Mi nona curaba los nervios, eso lo supe desde siempre. La gente del pueblo venía y le decía: ay, doña Cecilia! me duele el brazo derecho, creo que hice una mala fuerza el otro día, me duele tanto que casi no lo puedo mover. Entonces mi abuela buscaba una tacita de té y unos granos de maíz, ponía agua en la tacita y se dirigía silenciosamente a su habitación. En la semipenumbra del lugar yo solía mirarla colocar el recipiente con agua sobre la cómoda, hacerse la señal de la cruz y murmurar toda una serie de oraciones. Sostenía los granos de maíz en una mano y de vez en cuando dejaba caer alguno al agua.  Mientras tanto, el paciente esperaba en el comedor de diario de la casa y conversaba con mi tía acerca de cosas cotidianas: la familia, el trabajo. Una vez que los granitos de maíz se habían terminado, la nona pronunciaba una última señal de la cruz y dejaba la tacita con los maíces y el agua sobre la cómoda para dirigirse al comedor y dar el diagnóstico. Dependiendo de la ubicación de los granos en el fondo del recipiente, podía ser que los nervios estuvieran algo o muy anudados, de allí el dolor que la persona denunciara. La cura seguía por unos días más en los que mi abuela iba renovando el agua, el maíz y la ceremonia aunque sin la presencia del doliente.
Era un tiempo en el que esta prácticas no estaban muy bien vistas por las autoridades de salud, no así por la gente, que recurría a ellas tanto como al hospital. Además, la nona no cobraba y sólo recetaba algunas fricciones con aceite alcanforado y reposo en caso de ser necesario. Ella decía que su mamá le había enseñado a curar y que eso era algo que se hacía como favor a las personas, que no se cobraba, que sólo se hacía por el bien y sin pedir ningún pago. Aun así, mi tía estaba siempre preocupada por el tema, ella decía que en cualquier momento a la nona la iban a meter a preso por practicar la medicina. Insistía en que nadie más se enterara de lo que mi abuela hacía, pero eso era inevitable en el pueblo, siempre había gente nueva pidiendo ser atendida: que mi vecina me dijo, que usted la curó a mi mamá… No era que se formaran colas, nunca vi más de dos personas esperando y eso era ya algo extraordinario. Por lo general se acercaban uno que otro paciente durante la semana, no sé por qué el horario preferido era el del atardecer o un poco más tarde, sería que el mal de los nervios se acentuaba en ese momento o que la gente tenía tiempo para ocuparse de sus dolores después de la jornada de trabajo. En general eran hombres o mujeres, no recuerdo haber visto niños o niñas esperando en la consulta. La mayoría de las veces eran conocidos de la familia, pero una que otra vez aparecía alguien nuevo y ese era motivo suficiente para aumentar la desconfianza de mi tía, algunas veces los despachaba desde la puerta nomás, a la pregunta por la señora que cura los nervios les respondía rápidamente que en esa casa no vivía nadie que lo hiciera. Mi nona no protestaba, aceptaba sin más lo que su hija decidiera sobre el tema.
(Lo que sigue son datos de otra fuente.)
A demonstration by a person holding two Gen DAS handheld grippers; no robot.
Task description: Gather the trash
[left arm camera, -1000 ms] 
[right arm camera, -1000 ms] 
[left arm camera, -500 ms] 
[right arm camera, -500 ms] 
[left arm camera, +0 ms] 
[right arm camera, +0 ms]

La nona había llegado de Italia a los ocho años, ella y su familia habían dejado su tierra natal escapando de la Europa entre guerras y buscando un lugar en el que fuera posible vivir mejor. No medía más de un metro sesenta y era bastante delgada, sus manos huesudas y un poco retorcidas por los males de la edad sabían del trabajo en el campo, de sembrar achicoria, alimentar a las gallinas y cocinar para la familia. Llevaba su escaso cabello corto sostenido con un par de peinetas de color negro. Usaba siempre vestidos que le cosía mi tía, largos hasta abajo de la rodilla, abotonados adelante, con bolsillos y una pequeña solapa. Calzaba zapatillas abrigadas en invierno y más livianas en verano, sin cordones y con suela ligera porque sufría de unos juanetes terribles que –en ocasiones- la obligaban a hacer algún pequeño agujero en el costado para dar cierta libertad al pie.
Así recuerdo a mi nona, mujer de pocas palabras, sencilla y silenciosa trajinando todo el día entre el patio y la casa, olor a alcanfor, a laurel en el tuco, a ajo en la bagna cauda.